§ What to work on
Take the lines below from the one with "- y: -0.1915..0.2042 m" through the one with "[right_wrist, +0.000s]" and retype them exactly. Include nothing else, and no pictures.

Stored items
━━━━━━━━━━━━━━━━━━━━━━━━━━━━━━

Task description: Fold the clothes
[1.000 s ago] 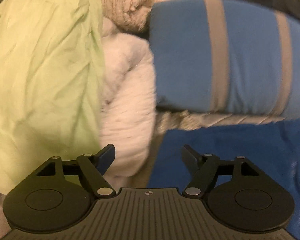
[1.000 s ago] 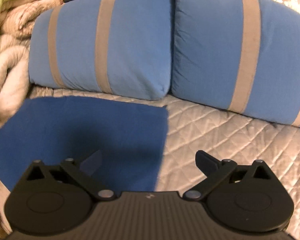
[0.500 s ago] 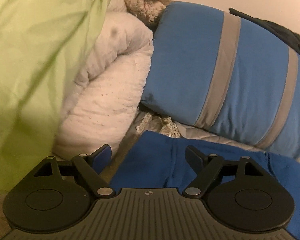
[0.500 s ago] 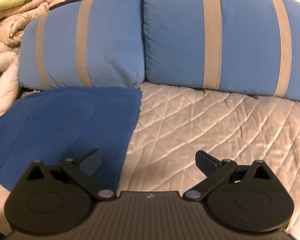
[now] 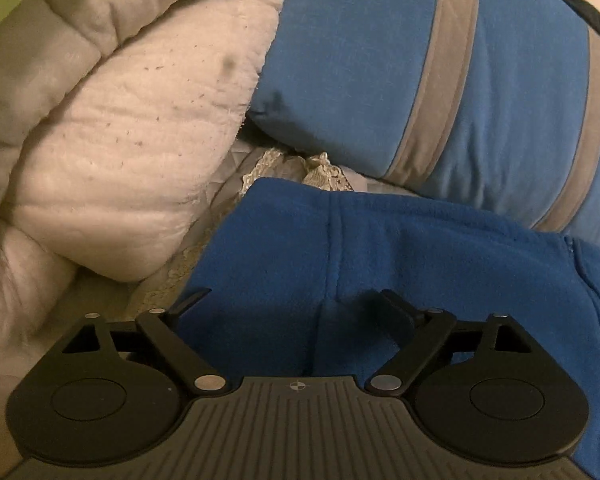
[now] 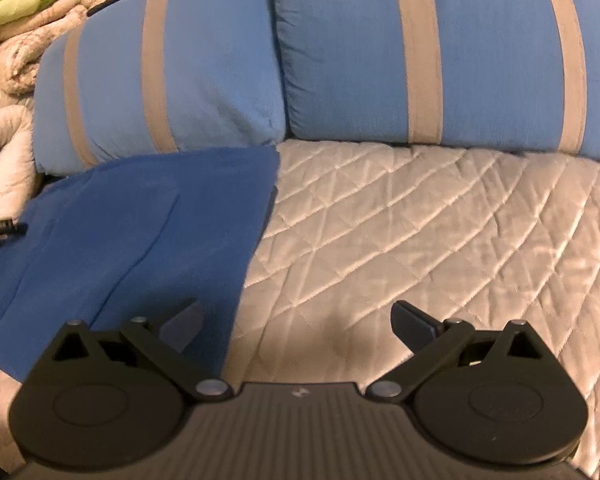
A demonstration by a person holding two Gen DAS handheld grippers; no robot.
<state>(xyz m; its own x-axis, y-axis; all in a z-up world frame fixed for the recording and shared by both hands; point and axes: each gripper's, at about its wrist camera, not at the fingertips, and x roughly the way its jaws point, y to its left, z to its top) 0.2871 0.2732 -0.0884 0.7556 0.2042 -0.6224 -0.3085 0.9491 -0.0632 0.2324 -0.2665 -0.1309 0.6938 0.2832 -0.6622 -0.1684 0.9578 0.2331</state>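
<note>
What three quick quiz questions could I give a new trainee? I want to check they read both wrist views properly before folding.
1. True or false: the left gripper is shut on the blue fleece garment.
2. What does the blue fleece garment lie on? A) quilted bedspread B) wooden floor C) chair
3. Fill in: the striped pillows are blue with ____ bands.

Key: 1 false, both grippers, including the right gripper, are open and hold nothing. 2 A. 3 grey-beige.
</note>
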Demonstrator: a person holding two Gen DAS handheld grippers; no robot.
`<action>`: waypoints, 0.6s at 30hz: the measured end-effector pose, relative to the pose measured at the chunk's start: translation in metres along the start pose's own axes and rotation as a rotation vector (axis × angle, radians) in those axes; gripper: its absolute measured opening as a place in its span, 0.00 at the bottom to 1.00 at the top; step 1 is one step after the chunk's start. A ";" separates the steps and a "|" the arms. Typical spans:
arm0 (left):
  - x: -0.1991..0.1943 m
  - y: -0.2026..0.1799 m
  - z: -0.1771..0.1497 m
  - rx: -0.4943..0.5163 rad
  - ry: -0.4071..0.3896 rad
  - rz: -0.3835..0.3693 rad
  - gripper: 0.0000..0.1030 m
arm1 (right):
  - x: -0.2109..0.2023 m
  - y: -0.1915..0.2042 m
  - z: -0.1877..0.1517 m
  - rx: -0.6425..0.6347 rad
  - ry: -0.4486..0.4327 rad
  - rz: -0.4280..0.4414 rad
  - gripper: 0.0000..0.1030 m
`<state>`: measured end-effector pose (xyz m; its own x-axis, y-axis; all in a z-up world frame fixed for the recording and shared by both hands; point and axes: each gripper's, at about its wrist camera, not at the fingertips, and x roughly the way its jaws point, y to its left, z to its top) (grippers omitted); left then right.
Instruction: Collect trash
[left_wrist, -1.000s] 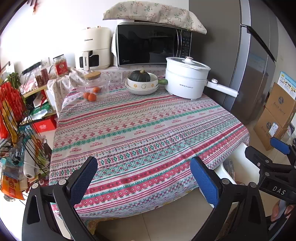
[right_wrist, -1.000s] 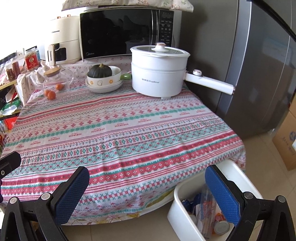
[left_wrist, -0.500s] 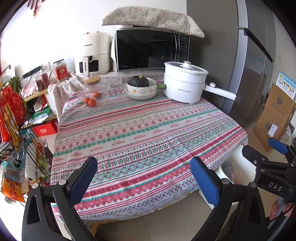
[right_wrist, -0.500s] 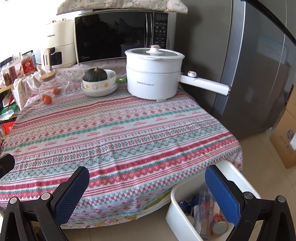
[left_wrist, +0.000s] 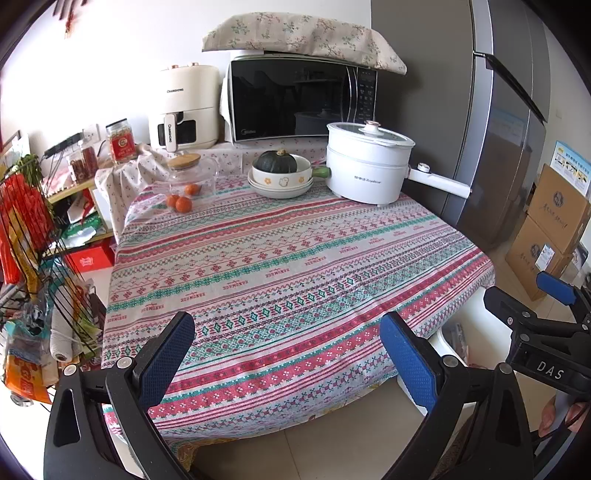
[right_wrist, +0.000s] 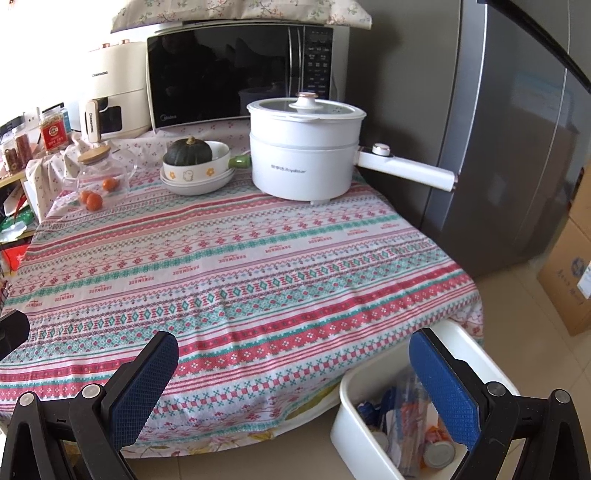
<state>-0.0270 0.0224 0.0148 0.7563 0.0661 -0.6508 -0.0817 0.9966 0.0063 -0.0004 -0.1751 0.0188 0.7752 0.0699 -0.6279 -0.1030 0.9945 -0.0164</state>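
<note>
On the floor at the table's right corner, in your right wrist view, sits the white plastic rectangular bin (right_wrist: 345, 410), partly tucked under the hanging hem of the red, teal and white striped woven tablecloth (right_wrist: 229, 266). Inside it you can see mixed trash (right_wrist: 406, 432): crinkled clear and printed wrappers and round metal can lids or ends. Judge the wrappers light, soft and slippery; pinch a bunched fold rather than a flat face. The cans look stiff and light; take them across the rim or wall. Your right gripper (right_wrist: 295, 384) is spread wide, nothing between its blue textured pads. No loose trash shows on the cloth; the white electric pot with a glass lid (right_wrist: 304, 147) and the cream bowl holding a dark green squash (right_wrist: 194, 168) stand at the far edge and are not yours to take.

In the left wrist view, your left gripper (left_wrist: 286, 362) is likewise spread wide with nothing held, hovering off the near table edge. The cloth is soft and would drag or wrinkle if a pad catches it. The black microwave (left_wrist: 299, 99) and grey refrigerator (left_wrist: 491, 122) close the back. A wire rack stuffed with red and orange packets (left_wrist: 29, 236) crowds the left, and brown cardboard boxes (left_wrist: 546, 229) stand on the right, so keep your elbows in.
</note>
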 end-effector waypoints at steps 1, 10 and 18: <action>0.000 0.000 0.000 0.002 0.000 0.000 0.98 | 0.000 0.000 0.000 -0.002 0.000 0.000 1.00; 0.000 -0.001 0.000 0.003 -0.001 0.001 0.98 | 0.001 0.000 0.000 -0.004 0.000 -0.002 1.00; 0.000 -0.002 0.000 0.005 -0.002 0.003 0.98 | 0.001 -0.002 0.000 -0.001 0.000 -0.005 1.00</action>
<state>-0.0264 0.0205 0.0146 0.7571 0.0695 -0.6496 -0.0812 0.9966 0.0119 0.0003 -0.1769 0.0181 0.7758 0.0653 -0.6276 -0.1001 0.9948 -0.0203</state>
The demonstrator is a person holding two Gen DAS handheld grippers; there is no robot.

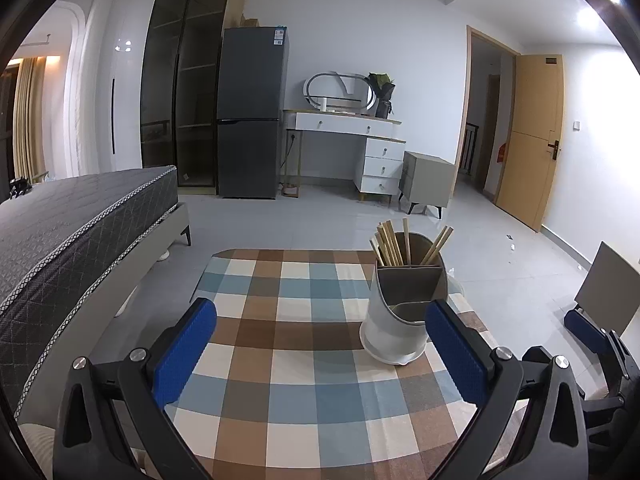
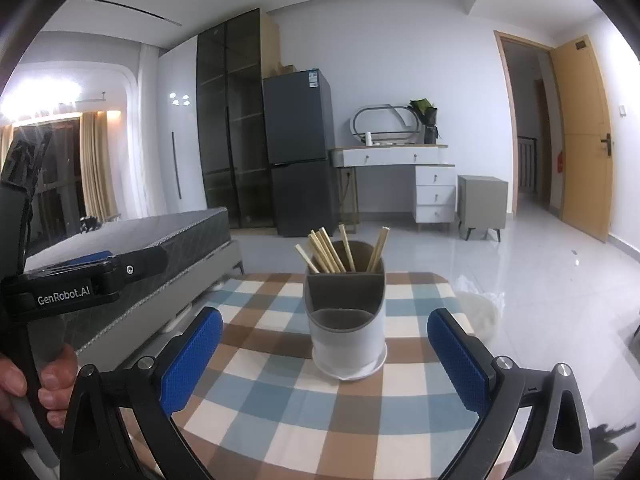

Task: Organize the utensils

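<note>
We judge the job close to finished, or finished. The chopsticks [image 2: 334, 254] stand bundled in the rear compartment of the utensil holder [image 2: 346, 332], leaning against its wall, with one or two resting apart toward the right side of that same compartment. The holder sits upright on its white saucer, just right of centre in the right wrist view and right of centre in the left wrist view, on the checked cloth of the bench [image 2: 280, 400]. Its two nearer compartments look empty as far as we can see into them.

We find no loose utensil anywhere on the cloth in either view; the squares in the lower half of both frames are bare. Anything beyond the bench edges is outside what we can check.

The left tool [image 1: 320, 348] is spread wide with nothing between its blue pads [image 1: 184, 354], and the right tool [image 2: 325, 354] is likewise wide and holds nothing. A hand [image 2: 36, 384] at the lower left of the right wrist view grips the left tool's handle. If anything remains, we would guess only a tidying of the stray sticks.
</note>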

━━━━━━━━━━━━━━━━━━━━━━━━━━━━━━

§ Solution to this problem
  - y: -0.1915..0.2042 m
  - z: -0.1877..0.1517 m
  - rx: -0.6425..0.6347 rad
  - ry: -0.4486..0.4327 rad
  - rz: -0.4280..0.4414 rad
  - gripper: 0.0000..0.1030 m
`<state>`: measured end-effector pose (xyz m; its own x-axis, y-axis; all in a z-up world frame fixed for the recording and shared by both hands; point and axes: each gripper's, at about its wrist camera, not at the fingertips, and x roughly the way its jaws point, y to its left, z to its top) (grippers omitted); left then right.
Instruction: Collect trash
[left_wrist, -1.000s] 
[right_wrist, -1.000s] 
[left_wrist, -0.500s] 
[right_wrist, -0.500s] 
[left_wrist, +0.000s] 
[right_wrist, +0.000s] 

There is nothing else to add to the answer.